Together, these discussions pointed to a broader truth for services leaders: AI creates the most value when it is designed into the operating model, measured with discipline, and governed with clear accountability.
Making Trusted AI Tangible for Customers
Services Week also gave us the chance to ground the conversation in real examples.
- Our partner webinar with Diabsolut (Building AI You Can Trust: A Strategic Deep Dive of Agentforce and Veda Frameworks) focused on what it takes to move from AI pilot to production-grade systems that services organizations can trust.
- The discussion between BTS and VFP Consulting (Connecting the Dots: How BTS Built an AI Copilot to Solve Global Support Challenges) showed how AI can solve a very practical challenge by unifying fragmented knowledge across global support environments and surfacing answers in context. Those examples matter because they move the industry beyond abstract enthusiasm, to showing what trusted AI looks like when it is embedded in real workflows and tied to real business outcomes.
Building Skills, Giving Back, Strengthening Partnerships
Just as important, Services Week reinforced that the future of professional services will not be defined by technology alone. Inside Certinia, we used the week to bring employees into that conversation through AI Accelerator workshops, Bring Your Own Mug talks, keynote watch parties, and other internal activations across our global offices.
Shane Ward, Vice President of Professional Services at Certinia, conducts a “Bring Your Own Mug” informal coffee chat designed to build transparency, connection, and culture across the workforce.
We also made community impact part of the week in a meaningful way. Through multiple CareerVillage.org advice-a-thons, 89 Certinia volunteers contributed 1,391 pieces of advice, representing an estimated 348 hours spent helping students navigate career decisions. In doing so, we had the chance to support the next generation of professional services talent and share practical advice with students and early-career individuals who may not otherwise have access to the resources, industry exposure, or role models that help open doors into these professions.
Certinians around the world gathered for “Advice-a-thons” to share career advice with students on CareerVillage.org
We also took time to celebrate the relationships that make our ecosystem strong.

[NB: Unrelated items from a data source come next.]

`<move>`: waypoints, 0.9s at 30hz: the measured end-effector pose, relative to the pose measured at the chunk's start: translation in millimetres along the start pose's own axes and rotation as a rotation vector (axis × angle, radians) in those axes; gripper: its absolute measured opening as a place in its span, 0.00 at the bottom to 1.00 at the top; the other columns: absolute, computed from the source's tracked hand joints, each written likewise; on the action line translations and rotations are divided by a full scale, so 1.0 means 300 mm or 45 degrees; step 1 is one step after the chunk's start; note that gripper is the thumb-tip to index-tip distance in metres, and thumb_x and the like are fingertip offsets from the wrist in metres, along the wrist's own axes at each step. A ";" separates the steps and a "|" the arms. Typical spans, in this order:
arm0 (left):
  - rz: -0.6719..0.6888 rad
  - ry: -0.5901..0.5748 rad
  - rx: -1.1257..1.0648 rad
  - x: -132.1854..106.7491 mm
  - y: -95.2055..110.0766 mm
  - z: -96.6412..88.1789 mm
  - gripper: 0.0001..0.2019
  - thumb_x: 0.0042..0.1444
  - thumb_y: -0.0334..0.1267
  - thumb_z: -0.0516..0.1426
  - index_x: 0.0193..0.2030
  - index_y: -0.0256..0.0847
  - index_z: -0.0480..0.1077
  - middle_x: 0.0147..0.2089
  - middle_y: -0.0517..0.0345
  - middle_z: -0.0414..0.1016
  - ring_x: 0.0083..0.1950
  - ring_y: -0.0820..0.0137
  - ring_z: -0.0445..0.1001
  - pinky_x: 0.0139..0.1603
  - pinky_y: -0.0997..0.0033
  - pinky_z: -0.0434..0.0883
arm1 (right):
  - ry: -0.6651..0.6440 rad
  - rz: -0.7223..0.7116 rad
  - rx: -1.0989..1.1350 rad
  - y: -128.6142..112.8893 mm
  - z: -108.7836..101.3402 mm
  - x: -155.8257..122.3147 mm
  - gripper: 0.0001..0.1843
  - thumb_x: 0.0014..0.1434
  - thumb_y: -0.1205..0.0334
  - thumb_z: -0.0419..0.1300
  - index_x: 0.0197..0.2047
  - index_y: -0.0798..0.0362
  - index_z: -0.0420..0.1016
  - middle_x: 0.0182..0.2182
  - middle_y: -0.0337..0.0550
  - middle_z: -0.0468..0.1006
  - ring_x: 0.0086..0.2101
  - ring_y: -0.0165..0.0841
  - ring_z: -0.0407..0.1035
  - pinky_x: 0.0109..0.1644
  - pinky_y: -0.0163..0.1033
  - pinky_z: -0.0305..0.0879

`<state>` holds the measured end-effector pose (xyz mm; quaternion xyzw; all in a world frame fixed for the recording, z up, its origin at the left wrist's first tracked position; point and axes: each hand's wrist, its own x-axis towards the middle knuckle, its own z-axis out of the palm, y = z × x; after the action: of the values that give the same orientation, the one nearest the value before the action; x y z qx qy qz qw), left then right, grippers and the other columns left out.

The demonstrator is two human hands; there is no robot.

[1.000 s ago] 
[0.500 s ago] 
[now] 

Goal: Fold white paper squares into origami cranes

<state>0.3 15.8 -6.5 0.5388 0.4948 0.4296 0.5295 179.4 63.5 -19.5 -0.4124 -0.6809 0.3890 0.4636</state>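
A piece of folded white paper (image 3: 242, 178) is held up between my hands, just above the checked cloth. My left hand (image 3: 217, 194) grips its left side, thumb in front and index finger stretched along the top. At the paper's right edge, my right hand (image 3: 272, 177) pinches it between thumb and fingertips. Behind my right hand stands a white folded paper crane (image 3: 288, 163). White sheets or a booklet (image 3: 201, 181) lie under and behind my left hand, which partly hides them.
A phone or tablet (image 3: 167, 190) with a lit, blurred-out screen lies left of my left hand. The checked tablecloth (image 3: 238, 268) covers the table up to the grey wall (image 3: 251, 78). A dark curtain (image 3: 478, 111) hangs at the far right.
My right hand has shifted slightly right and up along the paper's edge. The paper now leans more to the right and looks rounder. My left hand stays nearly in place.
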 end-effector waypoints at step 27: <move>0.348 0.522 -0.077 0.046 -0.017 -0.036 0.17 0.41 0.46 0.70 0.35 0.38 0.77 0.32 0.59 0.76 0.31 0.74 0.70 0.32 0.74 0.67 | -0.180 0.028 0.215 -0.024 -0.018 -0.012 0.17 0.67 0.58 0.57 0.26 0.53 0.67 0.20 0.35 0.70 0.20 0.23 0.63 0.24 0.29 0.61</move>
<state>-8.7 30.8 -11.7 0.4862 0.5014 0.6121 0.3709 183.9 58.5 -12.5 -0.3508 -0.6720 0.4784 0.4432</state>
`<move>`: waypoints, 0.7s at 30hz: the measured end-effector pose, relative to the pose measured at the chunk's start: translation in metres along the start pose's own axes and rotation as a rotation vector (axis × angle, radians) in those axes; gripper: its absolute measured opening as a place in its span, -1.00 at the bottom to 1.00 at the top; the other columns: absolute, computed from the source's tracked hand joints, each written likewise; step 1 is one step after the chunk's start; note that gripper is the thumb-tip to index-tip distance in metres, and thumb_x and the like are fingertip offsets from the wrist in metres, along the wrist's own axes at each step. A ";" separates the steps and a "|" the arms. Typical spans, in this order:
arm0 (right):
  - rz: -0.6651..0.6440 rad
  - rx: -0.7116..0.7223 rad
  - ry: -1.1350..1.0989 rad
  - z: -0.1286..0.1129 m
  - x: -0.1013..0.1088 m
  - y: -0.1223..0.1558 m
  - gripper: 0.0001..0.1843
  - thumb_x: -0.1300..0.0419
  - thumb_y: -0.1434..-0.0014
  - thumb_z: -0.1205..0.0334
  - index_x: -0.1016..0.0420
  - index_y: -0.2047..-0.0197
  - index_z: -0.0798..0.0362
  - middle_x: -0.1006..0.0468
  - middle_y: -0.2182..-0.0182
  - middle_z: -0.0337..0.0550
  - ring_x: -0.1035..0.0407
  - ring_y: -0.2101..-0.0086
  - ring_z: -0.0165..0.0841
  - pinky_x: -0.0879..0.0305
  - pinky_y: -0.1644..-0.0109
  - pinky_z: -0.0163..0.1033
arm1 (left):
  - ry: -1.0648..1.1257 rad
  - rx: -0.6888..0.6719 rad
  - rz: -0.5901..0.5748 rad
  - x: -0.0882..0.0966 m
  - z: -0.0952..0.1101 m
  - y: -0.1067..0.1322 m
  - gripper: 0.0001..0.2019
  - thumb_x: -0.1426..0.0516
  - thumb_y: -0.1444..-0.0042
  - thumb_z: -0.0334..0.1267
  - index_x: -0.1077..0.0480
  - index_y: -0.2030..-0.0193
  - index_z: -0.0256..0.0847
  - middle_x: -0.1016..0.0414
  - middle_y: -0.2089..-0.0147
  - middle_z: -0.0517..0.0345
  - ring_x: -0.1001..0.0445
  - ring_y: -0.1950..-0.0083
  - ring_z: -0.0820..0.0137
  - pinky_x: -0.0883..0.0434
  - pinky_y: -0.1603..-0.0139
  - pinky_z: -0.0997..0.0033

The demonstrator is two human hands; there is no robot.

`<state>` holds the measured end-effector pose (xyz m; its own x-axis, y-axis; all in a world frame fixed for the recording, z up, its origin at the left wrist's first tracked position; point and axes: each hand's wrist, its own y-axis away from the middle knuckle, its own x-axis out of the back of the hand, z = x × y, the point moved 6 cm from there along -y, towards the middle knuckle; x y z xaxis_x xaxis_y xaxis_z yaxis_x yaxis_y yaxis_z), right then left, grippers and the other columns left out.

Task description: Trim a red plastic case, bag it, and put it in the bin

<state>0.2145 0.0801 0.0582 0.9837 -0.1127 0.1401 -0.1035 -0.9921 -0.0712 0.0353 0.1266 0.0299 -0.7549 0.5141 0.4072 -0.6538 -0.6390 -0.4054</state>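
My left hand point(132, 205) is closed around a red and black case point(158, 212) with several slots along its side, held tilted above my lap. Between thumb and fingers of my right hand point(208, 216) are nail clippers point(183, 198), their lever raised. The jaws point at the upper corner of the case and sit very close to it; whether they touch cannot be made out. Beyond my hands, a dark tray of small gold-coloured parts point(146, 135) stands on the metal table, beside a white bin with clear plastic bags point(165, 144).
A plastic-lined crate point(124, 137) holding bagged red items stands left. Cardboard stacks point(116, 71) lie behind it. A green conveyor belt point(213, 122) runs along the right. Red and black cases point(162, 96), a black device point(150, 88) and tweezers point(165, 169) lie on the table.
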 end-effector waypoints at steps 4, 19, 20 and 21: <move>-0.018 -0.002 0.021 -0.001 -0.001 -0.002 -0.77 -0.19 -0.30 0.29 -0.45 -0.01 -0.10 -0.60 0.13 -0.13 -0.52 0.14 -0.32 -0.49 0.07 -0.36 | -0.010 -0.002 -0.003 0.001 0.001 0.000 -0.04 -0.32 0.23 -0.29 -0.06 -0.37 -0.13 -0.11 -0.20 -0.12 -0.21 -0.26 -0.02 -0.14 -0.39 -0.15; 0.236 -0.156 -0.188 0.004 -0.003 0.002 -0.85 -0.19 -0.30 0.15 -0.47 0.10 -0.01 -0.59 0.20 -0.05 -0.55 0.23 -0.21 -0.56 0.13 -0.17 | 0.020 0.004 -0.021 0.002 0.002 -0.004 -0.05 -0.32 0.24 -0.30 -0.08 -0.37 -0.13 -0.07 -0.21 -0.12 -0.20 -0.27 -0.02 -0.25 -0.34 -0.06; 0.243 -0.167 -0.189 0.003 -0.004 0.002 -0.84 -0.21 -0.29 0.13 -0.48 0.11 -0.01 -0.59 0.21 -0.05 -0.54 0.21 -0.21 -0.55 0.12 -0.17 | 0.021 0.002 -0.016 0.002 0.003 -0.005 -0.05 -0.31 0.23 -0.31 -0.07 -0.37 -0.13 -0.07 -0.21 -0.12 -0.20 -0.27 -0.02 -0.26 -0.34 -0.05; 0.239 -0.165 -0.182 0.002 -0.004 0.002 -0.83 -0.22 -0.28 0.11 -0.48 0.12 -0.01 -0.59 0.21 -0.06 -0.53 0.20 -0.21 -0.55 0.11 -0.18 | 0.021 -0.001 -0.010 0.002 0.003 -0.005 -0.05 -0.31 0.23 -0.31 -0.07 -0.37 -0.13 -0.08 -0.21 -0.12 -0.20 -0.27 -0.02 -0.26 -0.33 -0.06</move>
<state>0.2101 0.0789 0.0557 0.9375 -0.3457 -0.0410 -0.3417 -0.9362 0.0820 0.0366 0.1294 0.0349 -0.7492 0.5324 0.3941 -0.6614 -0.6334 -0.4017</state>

During Services Week, our team headed to Salesforce Tower in Sydney to share some treats with our partners, sponsoring a Messina gelato cart and using the moment to connect, collaborate, and celebrate the relationships that make the ecosystem special.
At the Salesforce Tower In Sydney, Services Week participants celebrated and connected over Messina gelato, a cult-favourite Sydney gelato brand.
Where the Industry Goes From Here
International Services Week 2026 helped sharpen the industry’s understanding of what comes next. Professional services is moving into a market defined by AI-powered execution, connected operational data, and a higher premium on human judgment. Certinia is proud to help lead that conversation through the ideas we shared, the discussions we hosted, the partnerships we deepened, and the communities we served.
Thank you to all 35 companies that participated in International Services Week 2026 and helped make the week as substantive, collaborative, and forward-looking as it was. The industry moves faster when leaders are willing to share what they’re learning in real time.
The full library of Services Week content is available at ServicesWeek.com and I encourage you to go check it out. But the more important question is what happens after the articles are read, the sessions end, and the buzz fades: which services organizations will turn these ideas into better operating models, stronger judgment, and more trustworthy outcomes for their clients?